I need all of the entries printed exactly.

═══ Excerpted data

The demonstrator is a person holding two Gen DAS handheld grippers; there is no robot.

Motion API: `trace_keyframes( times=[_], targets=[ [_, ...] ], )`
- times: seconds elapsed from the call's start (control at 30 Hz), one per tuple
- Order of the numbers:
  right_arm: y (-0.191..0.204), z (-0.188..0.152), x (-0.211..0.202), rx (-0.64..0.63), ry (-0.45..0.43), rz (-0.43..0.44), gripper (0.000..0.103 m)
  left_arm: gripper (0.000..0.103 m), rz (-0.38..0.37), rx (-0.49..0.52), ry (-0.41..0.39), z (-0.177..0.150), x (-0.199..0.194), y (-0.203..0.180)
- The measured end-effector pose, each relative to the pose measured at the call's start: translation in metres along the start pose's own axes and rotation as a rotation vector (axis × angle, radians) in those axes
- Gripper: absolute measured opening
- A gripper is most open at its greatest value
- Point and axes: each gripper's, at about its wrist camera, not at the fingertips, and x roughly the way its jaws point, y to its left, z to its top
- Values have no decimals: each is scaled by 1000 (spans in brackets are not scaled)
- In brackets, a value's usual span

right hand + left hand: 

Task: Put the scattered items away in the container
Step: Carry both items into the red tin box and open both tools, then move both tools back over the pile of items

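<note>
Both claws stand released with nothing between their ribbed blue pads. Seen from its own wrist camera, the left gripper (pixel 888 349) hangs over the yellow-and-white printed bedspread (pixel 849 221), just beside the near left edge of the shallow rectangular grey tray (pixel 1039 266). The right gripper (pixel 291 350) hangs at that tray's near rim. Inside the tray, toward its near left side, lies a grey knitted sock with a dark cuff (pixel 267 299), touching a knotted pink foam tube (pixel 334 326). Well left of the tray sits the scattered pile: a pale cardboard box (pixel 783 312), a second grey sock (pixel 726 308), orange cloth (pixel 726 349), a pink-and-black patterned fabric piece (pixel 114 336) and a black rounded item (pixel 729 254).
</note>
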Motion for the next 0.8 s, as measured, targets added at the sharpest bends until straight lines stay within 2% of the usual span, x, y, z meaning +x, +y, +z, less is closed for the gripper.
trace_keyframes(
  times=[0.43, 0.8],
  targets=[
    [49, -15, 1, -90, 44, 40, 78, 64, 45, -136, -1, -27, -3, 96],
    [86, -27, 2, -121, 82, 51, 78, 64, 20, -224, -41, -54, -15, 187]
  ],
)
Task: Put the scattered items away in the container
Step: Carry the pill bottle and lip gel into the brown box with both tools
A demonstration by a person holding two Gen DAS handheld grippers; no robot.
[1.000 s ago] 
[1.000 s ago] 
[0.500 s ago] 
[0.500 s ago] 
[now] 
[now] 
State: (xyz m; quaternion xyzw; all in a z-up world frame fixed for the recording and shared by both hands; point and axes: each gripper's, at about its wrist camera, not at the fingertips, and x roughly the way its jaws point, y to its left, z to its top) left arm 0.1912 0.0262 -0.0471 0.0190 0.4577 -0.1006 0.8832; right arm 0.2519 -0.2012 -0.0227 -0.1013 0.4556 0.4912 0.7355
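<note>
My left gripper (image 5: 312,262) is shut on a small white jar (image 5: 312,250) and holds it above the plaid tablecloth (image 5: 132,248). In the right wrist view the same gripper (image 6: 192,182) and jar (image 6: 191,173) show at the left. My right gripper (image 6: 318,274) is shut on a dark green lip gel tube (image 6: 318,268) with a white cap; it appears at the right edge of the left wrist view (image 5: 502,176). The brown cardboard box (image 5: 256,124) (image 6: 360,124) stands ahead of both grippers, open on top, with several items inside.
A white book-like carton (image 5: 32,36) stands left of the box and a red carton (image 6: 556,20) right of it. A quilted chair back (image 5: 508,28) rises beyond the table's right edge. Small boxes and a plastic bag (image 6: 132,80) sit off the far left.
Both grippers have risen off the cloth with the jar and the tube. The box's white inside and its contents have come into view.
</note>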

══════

## Exercise answer:
The demonstrator is a person holding two Gen DAS handheld grippers; there is no robot.

Motion API: `trace_keyframes( times=[_], targets=[ [_, ...] ], )`
- times: seconds elapsed from the call's start (control at 30 Hz), one per tuple
- Order of the numbers:
  right_arm: y (-0.191..0.204), z (-0.188..0.152), x (-0.211..0.202), rx (-0.64..0.63), ry (-0.45..0.43), rz (-0.43..0.44), gripper (0.000..0.103 m)
  left_arm: gripper (0.000..0.103 m), rz (-0.38..0.37), rx (-0.49..0.52), ry (-0.41..0.39), z (-0.177..0.150), x (-0.199..0.194), y (-0.203..0.180)
- The measured end-effector pose, each relative to the pose measured at the call's start: translation in metres along the start pose's own axes and rotation as a rotation vector (axis × angle, radians) in those axes
- Gripper: absolute measured opening
- A gripper is most open at its greatest value
- Point and axes: each gripper's, at about its wrist camera, not at the fingertips, and x roughly the way its jaws point, y to its left, z to its top
- Values have no decimals: each is scaled by 1000 (spans in brackets are not scaled)
- In brackets, a value's usual span

right hand + left hand: 

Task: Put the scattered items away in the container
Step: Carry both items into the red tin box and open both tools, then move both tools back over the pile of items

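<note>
Both claws stand released with nothing between their ribbed blue pads. Seen from its own wrist camera, the left gripper (pixel 888 349) hangs over the yellow-and-white printed bedspread (pixel 849 221), just beside the near left edge of the shallow rectangular grey tray (pixel 1039 266). The right gripper (pixel 291 350) hangs at that tray's near rim. Inside the tray, toward its near left side, lies a grey knitted sock with a dark cuff (pixel 267 299), touching a knotted pink foam tube (pixel 334 326). Well left of the tray sits the scattered pile: a pale cardboard box (pixel 783 312), a second grey sock (pixel 726 308), orange cloth (pixel 726 349), a pink-and-black patterned fabric piece (pixel 114 336) and a black rounded item (pixel 729 254).
</note>
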Motion for the next 0.8 s, as measured, targets added at the sharpest bends until straight lines stay within 2% of the usual span, x, y, z meaning +x, +y, +z, less is closed for the gripper.
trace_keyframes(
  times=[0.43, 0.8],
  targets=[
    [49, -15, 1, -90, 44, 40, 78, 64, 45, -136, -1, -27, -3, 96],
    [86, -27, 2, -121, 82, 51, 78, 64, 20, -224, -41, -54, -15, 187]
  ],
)
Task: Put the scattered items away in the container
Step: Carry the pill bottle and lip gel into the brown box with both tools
A demonstration by a person holding two Gen DAS handheld grippers; no robot.
[1.000 s ago] 
[1.000 s ago] 
[0.500 s ago] 
[0.500 s ago] 
[now] 
[now] 
State: (xyz m; quaternion xyzw; all in a z-up world frame fixed for the recording and shared by both hands; point and axes: each gripper's, at about its wrist camera, not at the fingertips, and x roughly the way its jaws point, y to its left, z to its top) left arm 0.1912 0.0262 -0.0471 0.0190 0.4577 -0.1006 0.8832; right arm 0.2519 -0.2012 -0.0227 -0.1013 0.4556 0.4912 0.7355
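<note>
My left gripper (image 5: 312,262) is shut on a small white jar (image 5: 312,250) and holds it above the plaid tablecloth (image 5: 132,248). In the right wrist view the same gripper (image 6: 192,182) and jar (image 6: 191,173) show at the left. My right gripper (image 6: 318,274) is shut on a dark green lip gel tube (image 6: 318,268) with a white cap; it appears at the right edge of the left wrist view (image 5: 502,176). The brown cardboard box (image 5: 256,124) (image 6: 360,124) stands ahead of both grippers, open on top, with several items inside.
A white book-like carton (image 5: 32,36) stands left of the box and a red carton (image 6: 556,20) right of it. A quilted chair back (image 5: 508,28) rises beyond the table's right edge. Small boxes and a plastic bag (image 6: 132,80) sit off the far left.
Both grippers have risen off the cloth with the jar and the tube. The box's white inside and its contents have come into view.
</note>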

This completes the answer.